▶ [SOURCE MATERIAL]:
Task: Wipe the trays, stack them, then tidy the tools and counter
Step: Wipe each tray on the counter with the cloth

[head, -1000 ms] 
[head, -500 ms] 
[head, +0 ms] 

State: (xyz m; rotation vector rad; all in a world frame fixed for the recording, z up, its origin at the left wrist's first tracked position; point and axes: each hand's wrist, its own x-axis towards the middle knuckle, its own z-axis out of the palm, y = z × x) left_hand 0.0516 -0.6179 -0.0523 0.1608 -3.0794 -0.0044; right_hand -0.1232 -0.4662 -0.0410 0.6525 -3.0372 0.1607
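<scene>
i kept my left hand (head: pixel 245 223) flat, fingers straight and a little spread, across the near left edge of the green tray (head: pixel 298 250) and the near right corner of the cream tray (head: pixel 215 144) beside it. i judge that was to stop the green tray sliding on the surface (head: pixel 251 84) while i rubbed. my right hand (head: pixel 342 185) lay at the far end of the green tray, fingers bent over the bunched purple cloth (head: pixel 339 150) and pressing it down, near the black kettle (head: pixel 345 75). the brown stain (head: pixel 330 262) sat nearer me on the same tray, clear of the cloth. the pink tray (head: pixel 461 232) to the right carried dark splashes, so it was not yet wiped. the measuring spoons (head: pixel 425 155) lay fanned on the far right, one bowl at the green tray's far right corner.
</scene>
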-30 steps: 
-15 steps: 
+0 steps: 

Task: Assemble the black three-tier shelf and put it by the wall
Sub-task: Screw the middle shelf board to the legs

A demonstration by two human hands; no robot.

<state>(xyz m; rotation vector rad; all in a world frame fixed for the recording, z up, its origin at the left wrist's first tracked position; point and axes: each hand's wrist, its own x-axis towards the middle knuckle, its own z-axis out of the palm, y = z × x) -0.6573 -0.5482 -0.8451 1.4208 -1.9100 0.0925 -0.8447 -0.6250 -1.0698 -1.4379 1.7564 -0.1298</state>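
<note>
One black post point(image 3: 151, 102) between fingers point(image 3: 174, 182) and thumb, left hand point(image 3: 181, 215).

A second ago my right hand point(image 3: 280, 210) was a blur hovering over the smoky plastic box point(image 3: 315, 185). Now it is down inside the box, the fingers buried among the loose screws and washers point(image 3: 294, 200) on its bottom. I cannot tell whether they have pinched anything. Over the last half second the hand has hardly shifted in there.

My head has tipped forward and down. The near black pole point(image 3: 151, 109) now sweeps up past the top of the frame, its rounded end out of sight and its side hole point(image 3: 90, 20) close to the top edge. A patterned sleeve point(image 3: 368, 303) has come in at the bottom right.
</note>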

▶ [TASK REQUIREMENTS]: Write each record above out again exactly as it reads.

▶ [REPLY]:
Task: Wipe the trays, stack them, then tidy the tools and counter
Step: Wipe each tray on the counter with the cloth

[head, -1000 ms] 
[head, -500 ms] 
[head, +0 ms] 

State: (xyz m; rotation vector rad; all in a world frame fixed for the recording, z up, its origin at the left wrist's first tracked position; point and axes: each hand's wrist, its own x-axis towards the middle knuckle, its own z-axis out of the palm, y = z × x) left_hand 0.0516 -0.6179 -0.0523 0.1608 -3.0794 -0.0044; right_hand -0.1232 -0.4662 -0.0410 0.6525 -3.0372 0.1607
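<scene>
i kept my left hand (head: pixel 245 223) flat, fingers straight and a little spread, across the near left edge of the green tray (head: pixel 298 250) and the near right corner of the cream tray (head: pixel 215 144) beside it. i judge that was to stop the green tray sliding on the surface (head: pixel 251 84) while i rubbed. my right hand (head: pixel 342 185) lay at the far end of the green tray, fingers bent over the bunched purple cloth (head: pixel 339 150) and pressing it down, near the black kettle (head: pixel 345 75). the brown stain (head: pixel 330 262) sat nearer me on the same tray, clear of the cloth. the pink tray (head: pixel 461 232) to the right carried dark splashes, so it was not yet wiped. the measuring spoons (head: pixel 425 155) lay fanned on the far right, one bowl at the green tray's far right corner.
</scene>
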-30 steps: 
-15 steps: 
+0 steps: 

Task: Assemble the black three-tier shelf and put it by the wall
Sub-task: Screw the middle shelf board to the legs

A demonstration by two human hands; no robot.

<state>(xyz m; rotation vector rad; all in a world frame fixed for the recording, z up, its origin at the left wrist's first tracked position; point and axes: each hand's wrist, its own x-axis towards the middle knuckle, its own z-axis out of the palm, y = z × x) -0.6573 -0.5482 -0.8451 1.4208 -1.9100 0.0925 -0.8447 -0.6250 -1.0698 -1.4379 1.7564 -0.1298</state>
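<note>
One black post point(image 3: 151, 102) between fingers point(image 3: 174, 182) and thumb, left hand point(image 3: 181, 215).

A second ago my right hand point(image 3: 280, 210) was a blur hovering over the smoky plastic box point(image 3: 315, 185). Now it is down inside the box, the fingers buried among the loose screws and washers point(image 3: 294, 200) on its bottom. I cannot tell whether they have pinched anything. Over the last half second the hand has hardly shifted in there.

My head has tipped forward and down. The near black pole point(image 3: 151, 109) now sweeps up past the top of the frame, its rounded end out of sight and its side hole point(image 3: 90, 20) close to the top edge. A patterned sleeve point(image 3: 368, 303) has come in at the bottom right.
</note>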

There is no more to the answer.